◆ **What the task requires**
Copy nothing but the lines below running from the line containing "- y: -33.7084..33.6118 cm" through the line containing "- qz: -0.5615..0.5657", both end lines included.

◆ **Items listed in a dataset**
··········

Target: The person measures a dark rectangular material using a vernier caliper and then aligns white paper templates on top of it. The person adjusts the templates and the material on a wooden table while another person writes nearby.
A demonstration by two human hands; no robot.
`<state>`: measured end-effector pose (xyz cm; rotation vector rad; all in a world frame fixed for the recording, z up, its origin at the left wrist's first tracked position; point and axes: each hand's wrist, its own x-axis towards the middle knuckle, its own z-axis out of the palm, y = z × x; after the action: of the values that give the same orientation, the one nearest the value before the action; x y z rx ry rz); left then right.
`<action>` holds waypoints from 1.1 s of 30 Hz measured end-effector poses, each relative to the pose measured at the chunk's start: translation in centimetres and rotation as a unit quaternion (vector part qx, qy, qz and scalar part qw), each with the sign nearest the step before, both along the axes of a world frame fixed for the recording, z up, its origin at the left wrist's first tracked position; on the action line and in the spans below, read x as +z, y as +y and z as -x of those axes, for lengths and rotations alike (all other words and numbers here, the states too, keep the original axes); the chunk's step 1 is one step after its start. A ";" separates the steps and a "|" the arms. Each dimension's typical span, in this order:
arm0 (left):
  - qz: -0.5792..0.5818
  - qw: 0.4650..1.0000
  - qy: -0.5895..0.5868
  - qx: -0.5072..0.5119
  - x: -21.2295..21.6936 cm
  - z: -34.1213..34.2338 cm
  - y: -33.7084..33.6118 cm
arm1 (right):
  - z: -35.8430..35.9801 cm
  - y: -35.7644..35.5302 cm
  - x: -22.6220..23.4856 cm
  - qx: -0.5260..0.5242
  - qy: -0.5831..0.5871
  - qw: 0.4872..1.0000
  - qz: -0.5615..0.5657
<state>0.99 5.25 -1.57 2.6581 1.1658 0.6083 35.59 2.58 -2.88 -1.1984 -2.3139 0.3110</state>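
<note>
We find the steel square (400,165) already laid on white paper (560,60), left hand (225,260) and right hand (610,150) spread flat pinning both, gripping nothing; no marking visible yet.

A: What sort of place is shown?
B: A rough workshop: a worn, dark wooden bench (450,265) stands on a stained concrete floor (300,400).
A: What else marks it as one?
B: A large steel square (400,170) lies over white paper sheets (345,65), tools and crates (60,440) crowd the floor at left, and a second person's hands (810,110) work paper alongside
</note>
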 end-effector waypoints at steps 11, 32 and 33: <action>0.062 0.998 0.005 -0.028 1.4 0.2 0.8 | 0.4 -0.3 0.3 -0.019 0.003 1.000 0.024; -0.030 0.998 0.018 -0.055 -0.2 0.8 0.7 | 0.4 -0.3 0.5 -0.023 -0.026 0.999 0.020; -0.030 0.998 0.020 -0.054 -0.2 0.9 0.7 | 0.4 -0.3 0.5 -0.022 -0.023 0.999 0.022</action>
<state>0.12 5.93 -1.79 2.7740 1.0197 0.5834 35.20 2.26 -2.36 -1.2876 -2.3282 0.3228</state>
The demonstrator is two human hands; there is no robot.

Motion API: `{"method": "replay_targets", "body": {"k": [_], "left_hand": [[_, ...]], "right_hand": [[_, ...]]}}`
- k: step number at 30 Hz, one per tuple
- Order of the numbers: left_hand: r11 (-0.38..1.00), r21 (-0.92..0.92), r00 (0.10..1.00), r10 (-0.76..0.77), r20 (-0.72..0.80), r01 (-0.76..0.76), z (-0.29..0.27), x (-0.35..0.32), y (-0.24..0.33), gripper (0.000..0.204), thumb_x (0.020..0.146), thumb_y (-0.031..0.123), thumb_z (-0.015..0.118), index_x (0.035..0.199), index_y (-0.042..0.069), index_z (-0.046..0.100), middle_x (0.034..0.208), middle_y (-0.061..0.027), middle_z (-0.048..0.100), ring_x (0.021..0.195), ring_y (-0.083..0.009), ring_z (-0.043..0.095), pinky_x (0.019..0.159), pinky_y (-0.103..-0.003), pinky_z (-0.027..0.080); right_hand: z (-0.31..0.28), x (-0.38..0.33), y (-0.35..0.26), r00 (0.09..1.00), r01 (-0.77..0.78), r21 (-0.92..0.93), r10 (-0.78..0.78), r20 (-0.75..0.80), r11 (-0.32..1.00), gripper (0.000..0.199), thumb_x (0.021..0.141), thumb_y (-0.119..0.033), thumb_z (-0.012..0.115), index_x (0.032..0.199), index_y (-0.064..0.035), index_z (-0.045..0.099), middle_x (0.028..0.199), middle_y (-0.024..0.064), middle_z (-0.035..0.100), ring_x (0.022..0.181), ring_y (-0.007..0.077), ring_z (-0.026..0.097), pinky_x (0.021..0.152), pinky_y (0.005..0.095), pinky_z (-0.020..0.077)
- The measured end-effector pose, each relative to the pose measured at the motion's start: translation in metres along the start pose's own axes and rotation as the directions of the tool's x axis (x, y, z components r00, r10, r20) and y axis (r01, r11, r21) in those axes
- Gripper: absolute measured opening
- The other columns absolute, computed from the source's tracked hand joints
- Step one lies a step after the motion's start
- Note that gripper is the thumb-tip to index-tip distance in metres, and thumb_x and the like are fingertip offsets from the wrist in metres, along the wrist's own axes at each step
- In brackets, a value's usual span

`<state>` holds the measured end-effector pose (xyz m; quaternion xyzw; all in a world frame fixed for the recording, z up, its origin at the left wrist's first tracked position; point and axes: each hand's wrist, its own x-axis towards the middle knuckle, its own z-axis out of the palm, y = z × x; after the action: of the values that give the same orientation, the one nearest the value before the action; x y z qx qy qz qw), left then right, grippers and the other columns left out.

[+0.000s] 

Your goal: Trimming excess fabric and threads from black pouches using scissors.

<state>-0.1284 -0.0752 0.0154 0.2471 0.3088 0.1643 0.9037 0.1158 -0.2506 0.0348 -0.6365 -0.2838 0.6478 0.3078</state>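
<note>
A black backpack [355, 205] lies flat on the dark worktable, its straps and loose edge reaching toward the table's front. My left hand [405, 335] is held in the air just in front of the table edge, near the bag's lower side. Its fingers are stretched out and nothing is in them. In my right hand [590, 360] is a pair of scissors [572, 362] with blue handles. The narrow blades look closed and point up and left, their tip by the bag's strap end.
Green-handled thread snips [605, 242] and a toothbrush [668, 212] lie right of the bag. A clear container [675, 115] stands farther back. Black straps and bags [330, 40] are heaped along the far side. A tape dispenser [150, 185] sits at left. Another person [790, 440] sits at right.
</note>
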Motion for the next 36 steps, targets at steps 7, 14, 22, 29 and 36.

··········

◆ **Exercise response**
  - y: -33.7084..33.6118 cm
arm1 (right):
  - z: -35.8430..35.9801 cm
  - y: -35.7644..35.5302 cm
  - x: -22.6220..23.4856 cm
  - qx: -0.5260..0.5242
  - qy: -0.5831..0.5871
  - qw: 0.4872..1.0000
  - qz: -0.5615..0.5657

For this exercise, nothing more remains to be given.